El Gobierno busca más «transparencia» municipal para frenar la corrupción
El Gobierno trabaja en otra reforma de la Ley de Bases de Régimen Local (LBRL) que dé una vuelta de tuerca a la «transparencia» en la gestión de contratas plurianuales y convenios urbanísticos, admiten fuentes gubernamentales a ABC. Se trata de atajar la sensación de corrupción generalizada producida por casos como «Gürtel» o «Pretoria».
El último gran cambio de la LBRL, introducido como disposición adicional en una reforma de la Ley del Suelo de mayo de 2007, pretendió sacar de la opacidad (al menos eso se defendió desde el Ejecutivo) los convenios urbanísticos, la adquisición de bienes y derechos por valor superior al 10% del presupuesto municipal, y las permutas de parcelas y edificios.
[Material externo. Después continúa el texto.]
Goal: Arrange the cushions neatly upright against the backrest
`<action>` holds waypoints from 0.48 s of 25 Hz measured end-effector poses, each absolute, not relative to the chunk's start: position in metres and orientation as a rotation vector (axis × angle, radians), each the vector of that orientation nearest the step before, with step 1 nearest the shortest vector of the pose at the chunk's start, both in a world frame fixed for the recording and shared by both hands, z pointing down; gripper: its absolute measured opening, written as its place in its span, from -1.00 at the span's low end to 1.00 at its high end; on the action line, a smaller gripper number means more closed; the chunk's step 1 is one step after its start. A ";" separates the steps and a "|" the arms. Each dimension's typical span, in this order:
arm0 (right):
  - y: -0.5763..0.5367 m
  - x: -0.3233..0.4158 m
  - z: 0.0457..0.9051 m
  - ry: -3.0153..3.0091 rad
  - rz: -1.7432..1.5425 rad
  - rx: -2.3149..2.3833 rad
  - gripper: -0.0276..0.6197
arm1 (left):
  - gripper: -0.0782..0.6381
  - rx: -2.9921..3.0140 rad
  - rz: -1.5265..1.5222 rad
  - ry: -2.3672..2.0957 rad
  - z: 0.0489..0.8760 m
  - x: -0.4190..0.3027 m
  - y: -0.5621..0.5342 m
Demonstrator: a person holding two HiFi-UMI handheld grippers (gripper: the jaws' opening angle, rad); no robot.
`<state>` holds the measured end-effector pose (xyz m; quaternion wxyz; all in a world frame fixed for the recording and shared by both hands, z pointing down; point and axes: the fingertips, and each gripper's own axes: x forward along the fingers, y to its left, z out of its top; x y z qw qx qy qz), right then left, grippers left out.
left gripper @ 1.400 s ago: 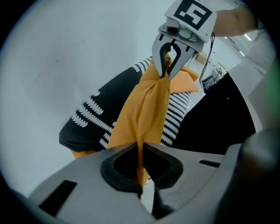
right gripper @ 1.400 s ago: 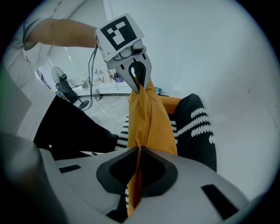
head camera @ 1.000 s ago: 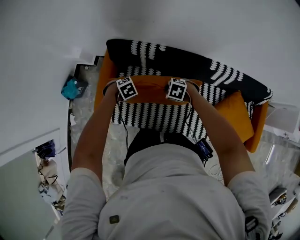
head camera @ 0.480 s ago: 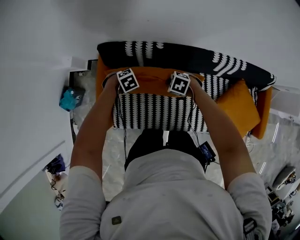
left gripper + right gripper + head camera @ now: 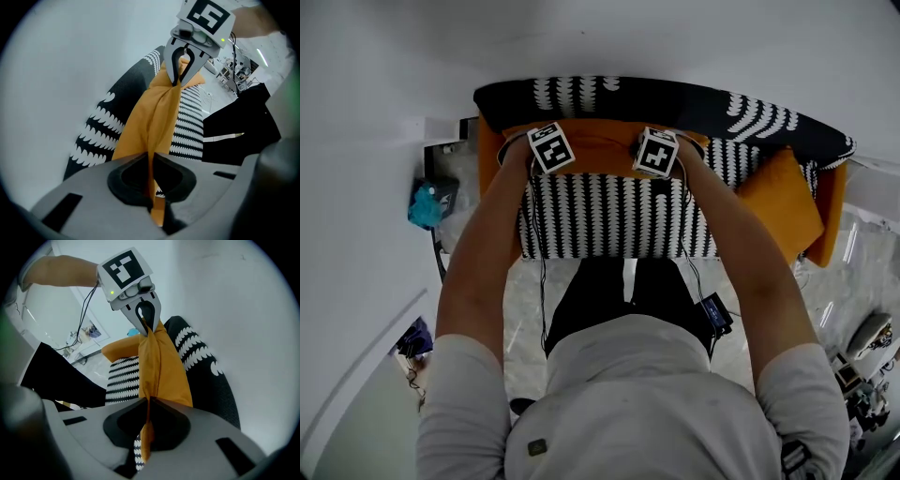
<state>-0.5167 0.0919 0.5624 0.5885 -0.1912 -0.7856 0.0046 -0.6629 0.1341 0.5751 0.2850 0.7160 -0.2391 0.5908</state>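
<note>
Grip: L tongs [image 5: 153, 187] clamped on orange cushion [image 5: 600, 155] top edge, fabric pinched; R tongs [image 5: 147, 425] same. Held over striped seat [image 5: 609, 220], just fwd of backrest [image 5: 675, 98]. Recommend: keep both ends level, set base at seat rear, lean flat, release together. Second cushion [image 5: 783, 202] far right, pending.

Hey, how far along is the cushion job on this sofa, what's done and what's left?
Done: nothing clearly finished. In hand: the left gripper and right gripper are both shut on the top edge of one orange cushion, holding it in front of the backrest over the striped seat. Left: release it upright, then stand the second orange cushion, which lies tilted at the seat's right end.
</note>
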 end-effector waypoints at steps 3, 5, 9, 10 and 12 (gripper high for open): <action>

Hasta entonces sólo gestionaba el equipo del alcalde. Desde entonces lo ve el pleno municipal para conocimiento ciudadano, como ocurre con el plan general de urbanismo.
Pero la experiencia ha demostrado que no fue suficiente. Las fuentes consultadas admiten que llevan «tres meses» dándole vueltas a esta nueva reforma de la LBRL porque no resulta fácil: al final, la corrupción supone que alguien facilita dinero negro, complicado de fiscalizar, a un cargo público por una decisión que, en la mayoría de los casos, se ampara en la maraña legal de las adjudicaciones. Además, muchos de los concursos son con el método de «sobre cerrado». Contratistas y constructores no quieren desvelar sus estrategias a la competencia.
Para introducir luz, el Ejecutivo quiere que todo el procedimiento pueda ser colgado en Internet, y estudia endurecer aún más la declaración patrimonial de los ediles, sin tener hasta la fecha un modelo cerrado. En cuanto a los cambios de suelo, se quiere introducir una explicación pública de por qué un suelo pasa de ser rústico a urbanizable, y que toda modificación presupuestaria de una contrata o adjudicación sea autorizada por el pleno. Además se dará más poder fiscalizador a la oposición.
De la dificultad del empeño dio muestra ayer la diferente reacción que mostraron Zapatero y De la Vega. El primero, desde Bruselas, se mostró abierto a reformas, pero no lo dio por cerrado. Fue De la Vega quien anunció en Madrid la posible reforma de la LBRL.
El PP, por su parte, anunció que planteará en el Congreso una reforma del Código Penal para endurecer las condenas por estafas o cohecho con dinero público en que estén implicados políticos corruptos.